Sliding Block/Microswitch Assembly Components

With reference to FIG. 4, an exploded view of an embodiment of sliding block/microswitch assembly 100 is provided. Sliding block/microswitch assembly 100 may comprise sliding block module 10, reset button assembly 70, trip coil assembly 80, circuit connection components 50, frame 91, microswitch 93, circuit board 95, and/or fault detection coil 98.

Sliding block/microswitch assembly 100 may be assembled within circuit interrupter 200, which is depicted from various perspectives and in various states in FIGS. 1, 2A, 2B, 2C, 3A, 3B, and 3C. FIG. 1 depicts relevant portions of an exemplary circuit interrupter 200 from the front; FIGS. 2A and 2C depict cross-sectional views of the circuit interrupter 200 taken at A-A and B-B of FIG.1, respectively, when the sliding block/microswitch assembly 100 is in a first position; FIG. 2B depicts cross-sectional views of the circuit interrupter 200 taken at A-A of FIG. 1, when the sliding block/microswitch assembly 100 is in a second position. FIGS. 3A and 3B depict partial cross-sectional views of the circuit interrupter 200, wherein the sliding block/microswitch assembly 100 is in the first position and second position, respectively. FIGS. 3C depicts partially-exploded view of portions of circuit interrupter 200.

Although circuit interrupter 200 is depicted as an electrical outlet-circuit interrupter, this disclosure is not so limited; other forms of circuit interrupters known in the art, such as those intended for fuse box installation and inline cord interrupters, are also specifically contemplated.

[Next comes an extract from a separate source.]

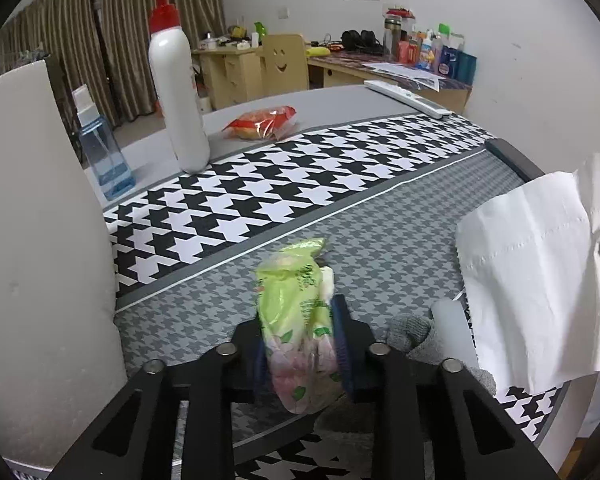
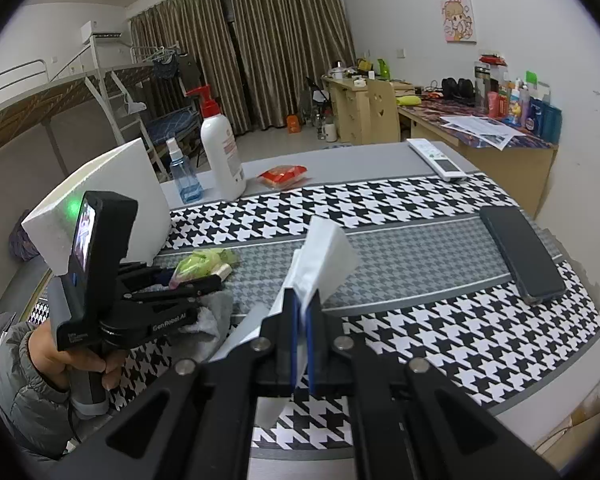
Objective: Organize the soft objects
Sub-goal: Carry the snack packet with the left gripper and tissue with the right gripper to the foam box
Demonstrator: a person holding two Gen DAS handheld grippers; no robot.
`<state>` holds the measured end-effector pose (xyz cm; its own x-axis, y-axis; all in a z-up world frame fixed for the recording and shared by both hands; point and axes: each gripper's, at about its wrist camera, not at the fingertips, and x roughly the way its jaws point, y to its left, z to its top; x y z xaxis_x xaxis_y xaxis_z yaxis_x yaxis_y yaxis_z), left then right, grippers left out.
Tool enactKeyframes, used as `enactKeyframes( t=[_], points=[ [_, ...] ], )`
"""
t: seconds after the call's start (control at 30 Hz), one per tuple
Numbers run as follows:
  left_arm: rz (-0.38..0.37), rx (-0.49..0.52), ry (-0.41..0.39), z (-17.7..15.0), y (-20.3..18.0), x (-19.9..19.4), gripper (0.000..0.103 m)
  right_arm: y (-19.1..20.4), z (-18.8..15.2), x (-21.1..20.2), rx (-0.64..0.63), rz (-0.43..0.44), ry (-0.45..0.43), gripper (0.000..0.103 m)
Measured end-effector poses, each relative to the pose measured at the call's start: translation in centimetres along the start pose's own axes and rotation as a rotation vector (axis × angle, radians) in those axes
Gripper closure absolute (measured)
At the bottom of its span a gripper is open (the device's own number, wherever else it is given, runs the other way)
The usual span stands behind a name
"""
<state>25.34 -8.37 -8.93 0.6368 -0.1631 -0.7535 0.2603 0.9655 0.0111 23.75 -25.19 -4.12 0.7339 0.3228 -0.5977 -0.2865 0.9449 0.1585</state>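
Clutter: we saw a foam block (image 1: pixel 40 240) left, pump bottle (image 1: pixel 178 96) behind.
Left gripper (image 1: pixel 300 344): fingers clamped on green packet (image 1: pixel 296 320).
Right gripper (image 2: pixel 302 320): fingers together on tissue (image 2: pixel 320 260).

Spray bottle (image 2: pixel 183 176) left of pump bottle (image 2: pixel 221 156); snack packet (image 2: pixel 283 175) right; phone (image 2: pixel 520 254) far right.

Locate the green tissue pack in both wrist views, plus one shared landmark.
Left wrist: the green tissue pack sits bottom centre, squeezed between the left tongs, tip pointing away over the grey check strip.
Right wrist: the pack appears left of centre at mid height, small, poking out of the left tongs seen from the side, near the white foam block.
Shared landmark: the white pump bottle with a red top, far side of table.
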Motion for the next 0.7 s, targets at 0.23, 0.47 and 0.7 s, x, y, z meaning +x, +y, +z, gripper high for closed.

Sliding block module 10 may comprise sliding block 20, block seat 30, and first and second arm assemblies 40A/40B.

As may be observed in, for example, FIG. 5, sliding block 20 may comprise front protrusion 21, first and second inclined sides 23A/23B, and central bore 25. As may be observed in, for example, FIGS. 2B and 2C, sliding block 20 may further comprise latch recess 29 and latch access gap 27. In some embodiments, sliding block 20 may further include lower block extension 22.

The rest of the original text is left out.